Epic menggunakan video Apple tahun 1984 untuk mencela kebijakan App Store

Epik vs. Apple

Untuk semua yang menyukai saus teknologi, yang saya akui bahwa saya adalah penggemar berat, kami sudah memiliki kontroversi baru di atas meja, kontroversi yang dihadapi dua perusahaan besar, tiga jika kita memasukkan Google. Apple menarik game Fortnite dari App Store kemarin, setelah memasukkan metode pembayaran yang melewati App Store.

Google telah melakukan langkah yang sama, tetapi seperti kita ketahui, aplikasi Android dapat diinstal dari sumber lain, sehingga masalah yang dihadirkan oleh platform Sundai Pichai lebih sedikit daripada masalah Apple. Untuk melaporkan kasus tersebut kepada masyarakat umum, selain suku, Epic telah menggunakan video legendaris 1984.

Video tahun 1984, disutradarai oleh Ridley Scott, menampilkan upaya Apple untuk memerangi dominasi IBM pada saat itu, merujuk pada karya George Orwell tahun 1984. Versi Epic berjudul, Nineteen Eighty, disertai dengan tagar #FreeFortnite, mengacu pada kakak laki-laki yang dimiliki Apple menjadi. Di akhir video kita bisa membaca:

Epic Games menantang monopoli App Store. Sebagai pembalasan, Apple memblokir Fortnite pada 2020 miliar perangkat. Bergabunglah dalam perjuangan ini untuk mencegah 1984 berubah menjadi XNUMX.

Video ini tidak hanya tersedia melalui Saluran Fortnite Twitch, memancarkannya dalam satu lingkaran, tetapi juga, itu juga tersedia di area peta, sehingga semua pemain tahu apa yang terjadi dan menempatkan semua pemain iOS melawan Apple yang, meskipun mereka dapat terus bermain, tidak akan dapat menikmati battle pass baru ketika musim depan dimulai pada 27 Agustus.

Seperti yang diharapkan, Spotify telah memposisikan dirinya untuk mendukung Epic Games, memuji gerakan yang telah dilakukan agar lebih banyak orang tahu, kebijakan Apple dalam ekosistemnya, kebijakan yang tidak mengizinkan penginstalan aplikasi dari sumber lain dan bahwa mereka harus selalu menilai semua pembayaran yang dilakukan dalam permainan / aplikasi yang tersedia.


Isi artikel mengikuti prinsip kami etika editorial. Untuk melaporkan kesalahan, klik di sini.

Komentar, tinggalkan punyamu

tinggalkan Komentar Anda

Alamat email Anda tidak akan dipublikasikan. Bidang yang harus diisi ditandai dengan *

*

*

  1. Penanggung jawab data: Miguel Ángel Gatón
  2. Tujuan data: Mengontrol SPAM, manajemen komentar.
  3. Legitimasi: Persetujuan Anda
  4. Komunikasi data: Data tidak akan dikomunikasikan kepada pihak ketiga kecuali dengan kewajiban hukum.
  5. Penyimpanan data: Basis data dihosting oleh Occentus Networks (UE)
  6. Hak: Anda dapat membatasi, memulihkan, dan menghapus informasi Anda kapan saja.

  1.   Moriarty dijo

    Apa yang diinginkan EPIC adalah memiliki Store sendiri di Android dan Apple, yang lainnya adalah mengalihkan dan menekan media.

    Jika Anda tidak puas dengan kondisi yang telah Anda tanda tangani, Anda dapat mencoba untuk melakukan negosiasi ulang dan mengekspos kondisi yang menurut Anda sudah ketinggalan zaman, jangan dilewati.

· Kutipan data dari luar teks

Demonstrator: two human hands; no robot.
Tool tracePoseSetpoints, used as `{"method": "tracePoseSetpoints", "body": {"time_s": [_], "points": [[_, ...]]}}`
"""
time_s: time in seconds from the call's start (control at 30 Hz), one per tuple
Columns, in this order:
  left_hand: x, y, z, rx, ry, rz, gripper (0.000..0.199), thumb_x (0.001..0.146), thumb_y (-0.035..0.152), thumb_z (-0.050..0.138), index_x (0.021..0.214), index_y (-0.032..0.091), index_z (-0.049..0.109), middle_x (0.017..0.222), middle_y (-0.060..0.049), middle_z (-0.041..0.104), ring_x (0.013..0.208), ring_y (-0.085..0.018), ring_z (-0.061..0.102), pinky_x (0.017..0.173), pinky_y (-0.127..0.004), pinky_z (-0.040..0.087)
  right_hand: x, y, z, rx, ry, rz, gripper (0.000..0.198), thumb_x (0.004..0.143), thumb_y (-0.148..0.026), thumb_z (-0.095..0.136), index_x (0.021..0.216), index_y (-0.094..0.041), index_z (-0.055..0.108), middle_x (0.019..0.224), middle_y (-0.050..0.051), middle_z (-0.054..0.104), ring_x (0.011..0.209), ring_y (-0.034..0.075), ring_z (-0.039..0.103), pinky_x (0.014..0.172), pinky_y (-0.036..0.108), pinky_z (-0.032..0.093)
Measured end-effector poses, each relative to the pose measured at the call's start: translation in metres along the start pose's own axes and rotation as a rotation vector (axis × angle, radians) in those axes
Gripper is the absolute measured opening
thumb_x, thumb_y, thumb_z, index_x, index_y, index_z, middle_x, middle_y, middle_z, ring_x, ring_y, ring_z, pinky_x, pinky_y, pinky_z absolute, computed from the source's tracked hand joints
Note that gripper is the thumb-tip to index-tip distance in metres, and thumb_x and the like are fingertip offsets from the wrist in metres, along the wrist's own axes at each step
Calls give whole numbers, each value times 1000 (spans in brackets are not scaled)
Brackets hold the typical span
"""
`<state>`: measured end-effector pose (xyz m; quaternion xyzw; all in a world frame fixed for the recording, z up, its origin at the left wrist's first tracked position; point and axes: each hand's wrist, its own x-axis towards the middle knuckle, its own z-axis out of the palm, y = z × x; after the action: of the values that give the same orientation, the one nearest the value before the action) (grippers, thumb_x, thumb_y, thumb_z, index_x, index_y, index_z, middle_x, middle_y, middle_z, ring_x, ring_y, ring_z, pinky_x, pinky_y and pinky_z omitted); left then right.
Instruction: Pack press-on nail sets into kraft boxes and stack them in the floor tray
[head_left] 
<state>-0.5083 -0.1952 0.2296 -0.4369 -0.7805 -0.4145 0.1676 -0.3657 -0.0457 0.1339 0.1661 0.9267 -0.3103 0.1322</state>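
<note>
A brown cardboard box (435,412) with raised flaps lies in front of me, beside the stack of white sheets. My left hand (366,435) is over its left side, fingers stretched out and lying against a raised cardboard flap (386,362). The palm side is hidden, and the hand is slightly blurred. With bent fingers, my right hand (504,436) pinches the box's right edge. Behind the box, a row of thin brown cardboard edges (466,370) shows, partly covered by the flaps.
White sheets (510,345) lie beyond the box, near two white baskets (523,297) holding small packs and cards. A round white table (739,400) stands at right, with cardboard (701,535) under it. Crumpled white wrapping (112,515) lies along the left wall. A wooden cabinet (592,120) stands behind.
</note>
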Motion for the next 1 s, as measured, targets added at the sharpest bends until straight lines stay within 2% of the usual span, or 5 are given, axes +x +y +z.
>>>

EPIC tahu bahwa dia akan dikeluarkan dari kedua toko jika dia melanggar aturan, jadi dia menyiapkan semuanya, baik video tahun 1984 maupun pengaduannya.

    Sekarang dia berkata, “lihat, saya dikeluarkan karena melakukan ini…. mengendus… jika saya memiliki Toko saya sendiri ini tidak akan terjadi…. Ups, saya tidak bisa… monopoli, saya ingin Toko saya sendiri !!! "

    Sekarang, kesampingkan bisnis yang diwakili oleh Store untuk Android dan Apple, mari kita ingat bahwa mereka adalah filter untuk apa yang kita instal di perangkat kita (dalam kasus Android, filter yang buruk, tetapi ada sesuatu). Tidak hanya untuk masalah kompatibilitas, tetapi juga untuk menghindari aplikasi jahat dan, karena EPIC telah melewati undang-undang perlindungan data dengan mengirim email ke 147 jurnalis tanpa memasukkannya ke dalam BCC (salinan tersembunyi), itu dimulai dengan sangat buruk.